WORK REQUIRED
Using the material below, return exactly the lines between the one holding "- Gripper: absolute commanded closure" and the one holding "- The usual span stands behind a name", inclusive, and no others.

★ ★ ★

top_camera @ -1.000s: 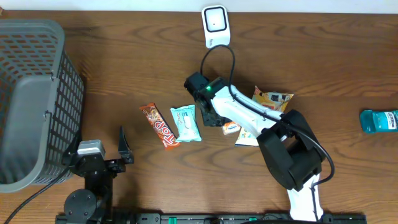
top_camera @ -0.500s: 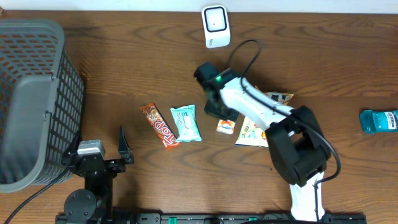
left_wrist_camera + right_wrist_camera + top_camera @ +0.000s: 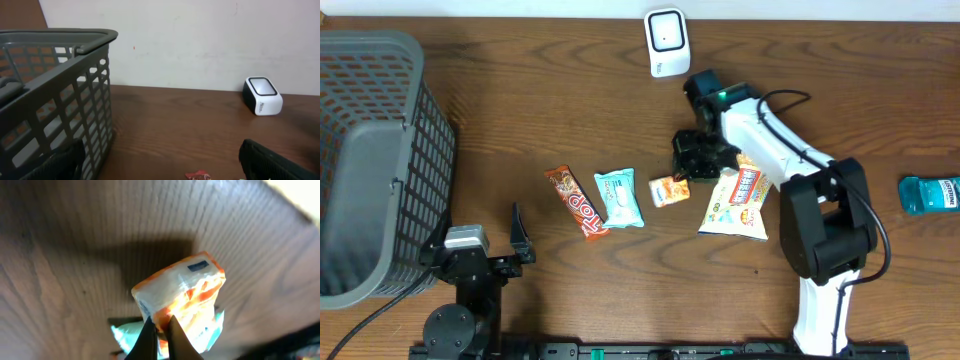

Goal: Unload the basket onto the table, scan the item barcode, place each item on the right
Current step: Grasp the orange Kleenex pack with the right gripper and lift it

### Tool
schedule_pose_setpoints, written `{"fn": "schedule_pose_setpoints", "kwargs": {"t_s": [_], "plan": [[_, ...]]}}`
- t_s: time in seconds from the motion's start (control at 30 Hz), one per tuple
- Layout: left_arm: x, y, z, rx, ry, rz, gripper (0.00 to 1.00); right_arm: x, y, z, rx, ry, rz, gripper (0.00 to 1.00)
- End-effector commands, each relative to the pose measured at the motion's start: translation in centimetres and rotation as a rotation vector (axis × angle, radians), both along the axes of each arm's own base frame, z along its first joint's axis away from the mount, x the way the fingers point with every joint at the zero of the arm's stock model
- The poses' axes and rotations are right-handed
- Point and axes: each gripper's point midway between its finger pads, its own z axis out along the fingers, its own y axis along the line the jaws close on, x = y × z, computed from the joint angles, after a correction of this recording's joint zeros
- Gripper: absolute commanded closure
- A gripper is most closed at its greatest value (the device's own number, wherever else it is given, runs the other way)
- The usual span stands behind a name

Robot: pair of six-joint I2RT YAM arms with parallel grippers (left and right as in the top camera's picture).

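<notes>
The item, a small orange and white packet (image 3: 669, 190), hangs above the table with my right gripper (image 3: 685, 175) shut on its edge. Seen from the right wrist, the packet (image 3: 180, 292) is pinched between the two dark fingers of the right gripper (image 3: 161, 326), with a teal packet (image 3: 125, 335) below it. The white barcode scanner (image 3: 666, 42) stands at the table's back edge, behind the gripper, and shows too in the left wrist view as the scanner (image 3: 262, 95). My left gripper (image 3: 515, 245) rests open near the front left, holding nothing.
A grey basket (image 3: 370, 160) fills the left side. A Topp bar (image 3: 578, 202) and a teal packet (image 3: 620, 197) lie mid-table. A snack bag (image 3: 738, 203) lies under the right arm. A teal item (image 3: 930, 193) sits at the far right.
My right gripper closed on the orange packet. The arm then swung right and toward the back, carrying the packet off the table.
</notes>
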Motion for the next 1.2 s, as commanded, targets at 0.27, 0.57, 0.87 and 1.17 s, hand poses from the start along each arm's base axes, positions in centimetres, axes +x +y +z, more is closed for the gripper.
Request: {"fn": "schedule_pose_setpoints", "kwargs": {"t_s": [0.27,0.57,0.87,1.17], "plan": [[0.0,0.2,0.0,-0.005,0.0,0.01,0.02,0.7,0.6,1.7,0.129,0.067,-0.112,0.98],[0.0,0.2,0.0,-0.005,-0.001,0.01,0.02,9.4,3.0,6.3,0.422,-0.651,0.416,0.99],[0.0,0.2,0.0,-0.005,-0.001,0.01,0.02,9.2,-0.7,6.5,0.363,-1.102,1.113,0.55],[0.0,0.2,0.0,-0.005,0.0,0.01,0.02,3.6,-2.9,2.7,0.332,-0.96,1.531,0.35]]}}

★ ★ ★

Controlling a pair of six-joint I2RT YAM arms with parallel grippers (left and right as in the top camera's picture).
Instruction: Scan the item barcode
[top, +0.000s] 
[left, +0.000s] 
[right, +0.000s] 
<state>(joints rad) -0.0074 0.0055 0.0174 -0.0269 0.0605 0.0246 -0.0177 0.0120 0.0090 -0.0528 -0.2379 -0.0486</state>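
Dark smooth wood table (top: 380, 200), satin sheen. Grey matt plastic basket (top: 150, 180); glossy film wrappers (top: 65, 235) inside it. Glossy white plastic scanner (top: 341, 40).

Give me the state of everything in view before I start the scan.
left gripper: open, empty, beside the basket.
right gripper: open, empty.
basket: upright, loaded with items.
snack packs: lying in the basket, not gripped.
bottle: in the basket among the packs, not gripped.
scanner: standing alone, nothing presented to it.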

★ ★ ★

ANSWER BOX
- Gripper: absolute commanded closure
- A gripper is most closed at its greatest value (the device's own number, wherever else it is given, runs the other way)
- The usual span stands behind a name

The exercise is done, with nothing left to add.